Shenzhen, la gran ciudad tecnológica del sur de China, tiene 18 millones de habitantes y cuenta con una red pública de autobuses 100% eléctrica, todo un laboratorio de la transición energética para el país que más gases contaminantes emite y al mismo tiempo uno de los que más invierte en energías renovables.
Shenzhen, la primera gran urbe del mundo en optar en 2017 por autobuses totalmente eléctricos, que llevan a los usuarios en silencio y sin emitir dióxido de carbono (CO2), también ha electrificado la mayoría de sus taxis. Ubicada en el borde de Hong Kong, la urbe es además sede de numerosas empresas tecnológicas.
Actualmente, China depende de los combustibles fósiles, entre ellos el carbón, para generar el 60% de la electricidad que consume. Siguiendo la política de Shenzhen, otras ciudades del país han anunciado el objetivo de contar con transportes limpios antes de 2025.
Para algunos expertos, el salto tecnológico dado por la urbe demuestra que es posible electrificar rápidamente el transporte público, lo que contrasta con la lentitud mostrada por muchos países occidentales, incluso aquellos que exhiben altos niveles de desarrollo.

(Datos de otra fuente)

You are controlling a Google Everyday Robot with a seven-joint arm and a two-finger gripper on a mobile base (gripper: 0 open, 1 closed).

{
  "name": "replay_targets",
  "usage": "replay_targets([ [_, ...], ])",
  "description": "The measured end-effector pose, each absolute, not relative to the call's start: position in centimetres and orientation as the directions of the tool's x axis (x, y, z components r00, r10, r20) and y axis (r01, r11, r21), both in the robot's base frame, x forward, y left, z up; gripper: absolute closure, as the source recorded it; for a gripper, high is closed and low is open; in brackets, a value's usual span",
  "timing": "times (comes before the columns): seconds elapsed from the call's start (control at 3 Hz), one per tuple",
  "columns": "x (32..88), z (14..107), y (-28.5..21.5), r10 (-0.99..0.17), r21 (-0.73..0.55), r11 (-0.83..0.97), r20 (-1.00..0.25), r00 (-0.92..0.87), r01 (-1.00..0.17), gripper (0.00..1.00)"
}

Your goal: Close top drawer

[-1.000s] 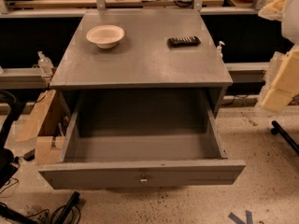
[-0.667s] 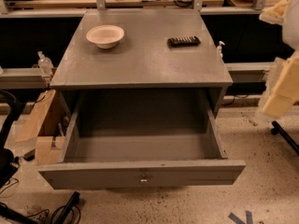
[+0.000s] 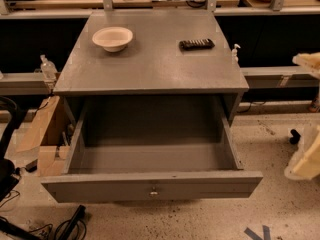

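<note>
The top drawer (image 3: 150, 186) of the grey cabinet (image 3: 150, 64) is pulled far out toward the camera. Its deep box is empty. Its flat front panel spans the cabinet's width, with a small round metal knob (image 3: 154, 192) at centre. Cream-coloured parts of my arm show at the right edge of the camera view. The gripper (image 3: 307, 60) is up there, to the right of the cabinet top and well away from the drawer front. It touches nothing.
A white bowl (image 3: 113, 38) and a black remote (image 3: 197, 44) lie on the cabinet top. Cardboard boxes (image 3: 47, 134) stand left of the cabinet. Cables and a dark chair base (image 3: 10, 174) are at the lower left. A bench runs along the back.
The cream arm parts at the right edge have moved down and slightly right. The drawer, bowl and remote have not moved.
</note>
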State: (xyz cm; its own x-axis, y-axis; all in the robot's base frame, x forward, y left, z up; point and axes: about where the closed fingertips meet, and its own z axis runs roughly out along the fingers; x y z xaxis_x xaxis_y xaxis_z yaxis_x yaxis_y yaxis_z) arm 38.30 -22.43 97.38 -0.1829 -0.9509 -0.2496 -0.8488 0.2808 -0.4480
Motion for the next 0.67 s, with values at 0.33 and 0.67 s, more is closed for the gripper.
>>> replay_targets([
  [0.33,37.5,92.1,-24.0,-0.947,-0.428,0.289,-0.261,-0.189,-0.856,0.16],
  [0.67,37.1,86.3,-25.1,-0.941,-0.4,0.299,-0.277,-0.197,-0.866,0.4],
])
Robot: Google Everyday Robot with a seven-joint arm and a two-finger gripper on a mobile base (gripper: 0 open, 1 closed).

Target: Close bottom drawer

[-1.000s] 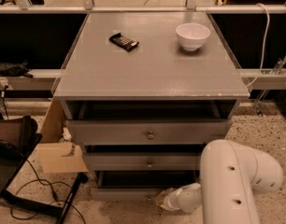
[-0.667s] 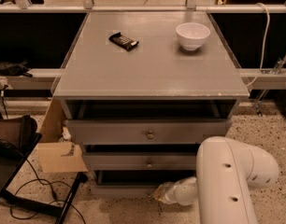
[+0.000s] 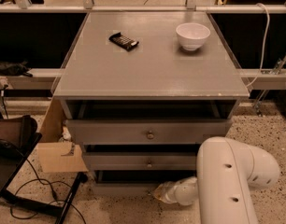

La Agencia Internacional de Energía (AIE) estima en un 5% la reducción potencial de las emisiones de gases de efecto invernadero debida a los autobuses en un escenario de neutralidad carbono en 2050. Sin embargo, destaca que los autobuses eléctricos mejoran de inmediato la calidad del aire que respiran los vecinos.
En lo inmediato, China es una excepción mundial en este asunto. El país representa más del 90% de los autobuses y camiones eléctricos de todo el mundo, según datos de 2021 del Consejo Internacional de Transporte Limpio (ICCT, por sus siglas en inglés).
“La transformación no se hizo de un día para otro, sino que requirió muchos años de planificación y de enormes obras de infraestructuras", explica Elliot Richards, experto en vehículos eléctricos.
Richards destaca las limitaciones existentes en el resto del mundo para reproducir la experiencia china, entre ellas las limitaciones a nivel de gasto público, y los obstáculos a la construcción de las infraestructuras apropiadas en ciudades antiguas y saturadas.
"Fáciles de utilizar”
Por lo pronto, en un estacionamiento de buses de Shenzhen, el chófer Ou Zhenjian dice haber visto "una gran diferencia". El hombre, con 18 años de experiencia a sus espaldas, afirma que los autobuses son "realmente cómodos, fáciles de usar y respetuosos con el medio ambiente”, además de no hacer ruido. “Es magnífico manejar así", explica Ou.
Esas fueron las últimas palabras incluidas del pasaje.